The uni seems very nice. It has been described as a concrete jungle, and I can see that. Got lost a few times, but am now starting to get the hang of how it all fits together. The maps are pretty useless, because the whole uni is connected by walkways and bridges.

As soon as I walked into my accommodation I was welcomed by a couple of other residents. The majority of my flatmates are from the UK, and have been here since September. This means they're settled and well-bonded. I was a little concerned that it might be hard to fit in, but so far they all seem pretty easy to get along with and pretty keen to make me feel welcome - I'd been introduced to a few people within about 15 minutes of arrival, another couple came and knocked on my door while I was unpacking, and my stick figure (including beanie) had been added to the whiteboard of flatmates within about 5 minutes. I think there are about 5 girls and 7 or 8 guys, but I'm not entirely sure. Not everyone is back from the break yet, but when they are I think we're all going out for bonding drinks in town. There was a rather funny moment when I revealed that I'm not really a drinker, as this apparently presents a problem for bonding, but we'll see what happens. Almost all the others in this flat are studying med, nursing or physiotherapy. THere is one person studying English, but I think that's it. A few of the nursing students are on placement at the moment, and get up ridiculously early, but I can sleep through almost anything, so I'm already getting used to the noise of them moving around in the kitchen early in the morning.

Here are a few photos of my home for the next 6 months. Not sure where I'll be for the second semester, will have to vacate then get a new place at the beginning of next semester.

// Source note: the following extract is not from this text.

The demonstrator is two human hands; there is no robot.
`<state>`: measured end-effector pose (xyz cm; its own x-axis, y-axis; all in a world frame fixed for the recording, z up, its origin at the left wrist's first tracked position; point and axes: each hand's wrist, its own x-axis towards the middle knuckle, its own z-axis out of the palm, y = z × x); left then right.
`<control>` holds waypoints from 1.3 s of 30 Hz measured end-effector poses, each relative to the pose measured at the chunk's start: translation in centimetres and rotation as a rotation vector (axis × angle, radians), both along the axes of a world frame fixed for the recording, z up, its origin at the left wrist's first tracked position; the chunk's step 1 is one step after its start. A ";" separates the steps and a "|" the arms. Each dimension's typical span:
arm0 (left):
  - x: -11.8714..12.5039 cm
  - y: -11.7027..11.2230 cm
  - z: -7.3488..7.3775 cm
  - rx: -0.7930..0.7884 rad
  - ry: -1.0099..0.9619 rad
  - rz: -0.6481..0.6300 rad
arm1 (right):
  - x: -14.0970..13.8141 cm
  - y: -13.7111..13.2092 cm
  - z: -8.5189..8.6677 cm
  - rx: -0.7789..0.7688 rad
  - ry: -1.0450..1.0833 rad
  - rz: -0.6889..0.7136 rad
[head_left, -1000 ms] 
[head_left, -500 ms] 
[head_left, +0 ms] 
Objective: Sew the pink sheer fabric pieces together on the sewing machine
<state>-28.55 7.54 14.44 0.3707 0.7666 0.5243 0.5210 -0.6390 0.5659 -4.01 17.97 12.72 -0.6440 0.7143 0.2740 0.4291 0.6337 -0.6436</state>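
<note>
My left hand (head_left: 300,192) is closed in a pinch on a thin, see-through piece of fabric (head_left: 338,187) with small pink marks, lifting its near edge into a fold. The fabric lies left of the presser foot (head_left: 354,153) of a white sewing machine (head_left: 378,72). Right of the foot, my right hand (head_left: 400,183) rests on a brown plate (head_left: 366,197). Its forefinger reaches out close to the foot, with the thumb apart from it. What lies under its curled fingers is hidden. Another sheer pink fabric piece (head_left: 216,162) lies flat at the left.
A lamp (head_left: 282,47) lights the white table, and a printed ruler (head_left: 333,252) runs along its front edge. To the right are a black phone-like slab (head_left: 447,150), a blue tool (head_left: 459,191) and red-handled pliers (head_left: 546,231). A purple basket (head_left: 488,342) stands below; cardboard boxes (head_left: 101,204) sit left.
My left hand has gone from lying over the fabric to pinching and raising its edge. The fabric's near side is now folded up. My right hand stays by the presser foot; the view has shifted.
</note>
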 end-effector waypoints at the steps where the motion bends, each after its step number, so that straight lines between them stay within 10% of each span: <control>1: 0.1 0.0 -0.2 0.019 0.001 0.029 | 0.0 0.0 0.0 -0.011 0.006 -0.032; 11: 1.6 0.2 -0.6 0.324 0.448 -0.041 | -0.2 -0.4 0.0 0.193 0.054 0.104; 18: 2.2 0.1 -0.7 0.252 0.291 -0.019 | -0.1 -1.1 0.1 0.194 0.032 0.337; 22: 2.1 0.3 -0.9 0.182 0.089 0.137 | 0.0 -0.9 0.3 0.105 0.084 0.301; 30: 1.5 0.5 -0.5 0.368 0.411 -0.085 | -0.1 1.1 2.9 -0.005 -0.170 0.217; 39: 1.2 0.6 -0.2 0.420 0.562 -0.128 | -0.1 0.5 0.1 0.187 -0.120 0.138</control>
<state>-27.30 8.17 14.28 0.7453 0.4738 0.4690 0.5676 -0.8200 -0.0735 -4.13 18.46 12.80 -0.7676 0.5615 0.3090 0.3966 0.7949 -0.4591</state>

The view from my room window.

My room. Right next to the kitchen, with the water pipes in my cupboard - bit noisy when people use the kitchen taps, but also a nice warm cupboard which is great for hanging damp clothes.

My little sink area. Forgot to rotate it... Just turn your head.

The kitchen table (and windows).

The cooking half of the kitchen.

One of the other girls in my flat is Christian, and has offered to take me along to her church on Sunday, hoorah, and another international student (from New Zealand) is also going to be looking for somewhere, so we might go trialling together.

I've mostly been hanging out with other international students, and we're a mixed bunch. The largest group come from the US, followed by Australians. There are also some Norwegians, and probably some others, but I (unfortunately) find myself hanging out mostly with the Australians and Americans. Hopefully I'll get a chance to get to meet the others when we're not in such a large group - there are various day trips and outings planned throughout the semester. I'm looking forward to classes starting on Monday, will hopefully get to meet lots of 'natives'. I know one girl doing one of my classes, but no one else. My Latin for Historians class has about 11 people I think, so that will be a good chance to make friends I hope. Especially since the classes are 3 hours long first thing on a Thursday morning.

Timetable looks good - I have WEdnesdays and Fridays off, so will hopefully be able to do some 3 day trips to see things.

Currently the country is OBSESSED with the snowy weather - I've taken to having BBC News Channel on in the background (in the accommodation they have a free internet tv thing set up), and they just keep going back to the snow, checking in with different parts of the country, different old men and ladies eating their meals on wheels, different outdoor gear salesmen. The favourite shot is that of the reporter's foot pushing the snowy slush around on the road, followed by the locals shovelling.

That should keep you going for a little while. I'm off to find some dinner. Bye bye and thanks for reading.